The Brave Little Toaster (1987): A

Among the finest animated films Disney never made (but would like you to think they did), The Brave Little Toaster employs aesthetic simplicity to deliver an emotional wallop in its evocation of transformative childhood experiences—the dark, often unwanted discoveries that pave the way to a more enlightened adulthood. First made popular in Thomas M. Disch’s 1980 novel of the same name, the film presents its story of five common appliances—a toaster, an electric blanket, a vacuum cleaner, a lamp, and a radio—much like the intended bedtime narrative of its literary predecessor, at once fable-esque and genuinely hip. A lesser film might have smothered the beautiful stretches of scenery with some needless third-person voiceover, but Jerry Rees’ is one intimately reliant on often provocative, even disturbing imagery. When the five animated appliances decide to up and leave their abandoned cottage to search for their “master”—a young boy now grown and long departed from the summer home where our electrical protagonists now reside—one of their first discoveries is that of the surrounding wildlife, and in a life-impacting sequence, the toaster discovers a lone flower in the darkness of the wood. Unaccustomed to the mirror image before it, the flower relishes companionship before the toaster flees in fear, the lowly plant wilting soon thereafter in response to its now-assured solitude.

In many such ways does the film embitter its audience to the unfairness of the world, primarily for those who go about it with the best of intentions. Toaster’s titular qualities are relished most meaningfully in a decisive act of self-sacrifice, in a set piece pitting the appliances against what can be called the film's Great Satan, a literal hellmouth (a garbage dump trash compactor) that mercilessly destroys used cars and any other items deemed worthless by their former owners. The jazzy tune that accompanies said sequence plays both smoothly and deeply, the decrepit vehicles reminiscing days past with lyrics that shame nearly any production by the post-1960 Mouse House for pure existential weight (says a hearse, of all things: “I beg your pardon, it's quite hard enough / Just living with the stuff I have learned”).

This emotionally direct approach finds an appropriate outlet in the spare, bold animation style, though it is a choice that renders some of the dream sequences almost unintentionally hilarious in their surrealism. Such simplicity is a virtue Disney would only incidentally stumble upon some time later with their similarly excellent Lilo & Stitch, in which they deliberately held back on animation detail in response to diminishing box office returns for hand-drawn fare. Perhaps most affecting here, though, is the strong voice work, a key selling point when it comes to any successful case of anthropomorphization (see also Toy Story and Aqua Teen Hunger Force). The barely-exposed Deanna Oliver strikes a perfect line of gender ambiguity for the titular hero, while a pre-SNL Jon Lovitz lays out the groundwork for his Critic star Jay Sherman as a loudmouth, Roosevelt-obsessed (both Teddy and Franklin) clock radio.

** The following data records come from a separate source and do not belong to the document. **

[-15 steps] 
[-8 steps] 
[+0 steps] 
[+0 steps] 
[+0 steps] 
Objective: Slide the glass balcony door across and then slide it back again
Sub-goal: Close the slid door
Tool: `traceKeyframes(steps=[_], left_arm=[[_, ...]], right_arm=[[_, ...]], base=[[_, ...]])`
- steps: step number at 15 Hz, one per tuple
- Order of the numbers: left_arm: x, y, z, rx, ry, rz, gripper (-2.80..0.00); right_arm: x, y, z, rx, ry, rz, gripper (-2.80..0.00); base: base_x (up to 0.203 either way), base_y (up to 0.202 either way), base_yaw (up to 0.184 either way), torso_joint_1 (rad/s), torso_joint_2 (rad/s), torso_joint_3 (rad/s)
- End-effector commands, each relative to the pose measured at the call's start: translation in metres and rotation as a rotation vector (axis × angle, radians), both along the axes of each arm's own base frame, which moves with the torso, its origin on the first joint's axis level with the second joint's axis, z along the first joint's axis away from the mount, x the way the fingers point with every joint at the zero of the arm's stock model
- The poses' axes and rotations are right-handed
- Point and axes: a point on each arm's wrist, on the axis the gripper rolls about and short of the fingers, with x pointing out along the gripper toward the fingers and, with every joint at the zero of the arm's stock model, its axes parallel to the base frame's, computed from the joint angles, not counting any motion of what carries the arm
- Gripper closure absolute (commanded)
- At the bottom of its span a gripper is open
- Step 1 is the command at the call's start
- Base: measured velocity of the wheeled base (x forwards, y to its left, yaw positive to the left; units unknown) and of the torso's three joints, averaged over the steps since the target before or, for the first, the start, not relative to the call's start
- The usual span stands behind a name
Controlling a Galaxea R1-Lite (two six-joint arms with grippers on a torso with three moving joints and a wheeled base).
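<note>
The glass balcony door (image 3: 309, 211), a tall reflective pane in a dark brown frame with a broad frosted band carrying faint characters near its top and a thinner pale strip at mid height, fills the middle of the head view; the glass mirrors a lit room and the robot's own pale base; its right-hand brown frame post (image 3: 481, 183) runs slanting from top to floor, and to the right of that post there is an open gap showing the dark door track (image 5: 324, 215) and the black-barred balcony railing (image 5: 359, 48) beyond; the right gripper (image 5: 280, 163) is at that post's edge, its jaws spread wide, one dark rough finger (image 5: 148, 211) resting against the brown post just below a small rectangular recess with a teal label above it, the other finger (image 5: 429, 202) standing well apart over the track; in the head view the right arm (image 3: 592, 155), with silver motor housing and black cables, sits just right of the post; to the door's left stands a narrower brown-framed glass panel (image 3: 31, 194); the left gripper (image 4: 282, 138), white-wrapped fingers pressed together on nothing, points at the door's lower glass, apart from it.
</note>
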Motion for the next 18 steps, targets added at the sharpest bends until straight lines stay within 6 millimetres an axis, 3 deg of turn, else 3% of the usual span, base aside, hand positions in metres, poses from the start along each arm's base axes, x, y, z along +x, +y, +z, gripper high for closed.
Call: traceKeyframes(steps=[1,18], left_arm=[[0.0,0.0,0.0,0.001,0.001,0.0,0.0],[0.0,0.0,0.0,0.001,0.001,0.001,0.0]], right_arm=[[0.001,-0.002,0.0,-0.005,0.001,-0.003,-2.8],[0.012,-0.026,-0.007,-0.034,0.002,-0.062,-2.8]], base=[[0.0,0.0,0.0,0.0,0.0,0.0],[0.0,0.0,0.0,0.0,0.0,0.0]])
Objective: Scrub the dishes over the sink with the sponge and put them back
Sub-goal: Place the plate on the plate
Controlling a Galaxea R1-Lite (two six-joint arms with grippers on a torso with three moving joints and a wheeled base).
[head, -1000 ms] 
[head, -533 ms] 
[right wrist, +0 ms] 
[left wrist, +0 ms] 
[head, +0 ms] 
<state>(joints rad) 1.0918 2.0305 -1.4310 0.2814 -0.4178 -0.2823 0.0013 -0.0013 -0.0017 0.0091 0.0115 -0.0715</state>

Ditto excellence for the rest of the cast (including Thurl Ravenscroft, best known as Frosted Flakes’ advertising icon Tony the Tiger), who render their characters as miniaturized archetypes working their way through the world. One can only imagine what would have been the case had the film’s initially proposed Disney production gone ahead, it’s $18 million budget slashed to just over $2 million when it was eventually outsourced to an independent company. Though a big hit at the 1988 Sundance Festival, the film was left distributor-less until Disney again picked it up for cable rights and a strong VHS release. Sporting only a brief run at New York’s Film Forum and other limited theatrical exposures, The Brave Little Toaster remains among the most criminally ignored works of the past twenty years. Though owner of distribution rights and responsible for two lesser sequels, when it comes to nostalgic childhood ruminations, Disney can’t touch this.

Feb 1, 2008

The Great Debaters (2007): C

The latest history lesson brought to you courtesy of Oprah Winfrey, The Great Debaters flails about in its attempts to portray both genuine human behavior as it exists at a historical crossroad as well as events meant to uplift, any sense of emotion or truth sapped dry from the proceedings by an all-encompassing sense of not only fatalistic obviousness, but also plain old lazy storytelling. This week's tutorial provides us with another example of How to Get the Man's Foot Outta Your Ass, focusing on the 1935 African-American Wiley College of Texas, whose tremendously successful debate team went on to debate Harvard University in an historic showdown of class and race, despite the expected opposition from bigots as well as the brouhaha that occurred following their teacher Mel Tolson's (Denzel Washington) blacklisting as a social activist. Director/star Washington waxes this homogenized account of history—seriously, lynching never felt so weightless as it is portrayed here—with bland competence, more intent on tried-and-true methods of obvious cut-and-paste storytelling than examining the complex social turmoil of the time in ways not easily summed up in quotable and over-written speeches ("The time for justice is always right now!"), sacrificing lived-in truth for compact moralizing. It isn't cinema so much as inane historical recreation given narrative form, its unveiling more akin to textbook notes than spontaneous human behavior (seriously, Killer of Sheep finally gets an official release and this is what gets nominated for awards?). As is typical of such fare, the primary goals are commendable for their well-intentioned earnestness, but zero points for such gluttonous condescension.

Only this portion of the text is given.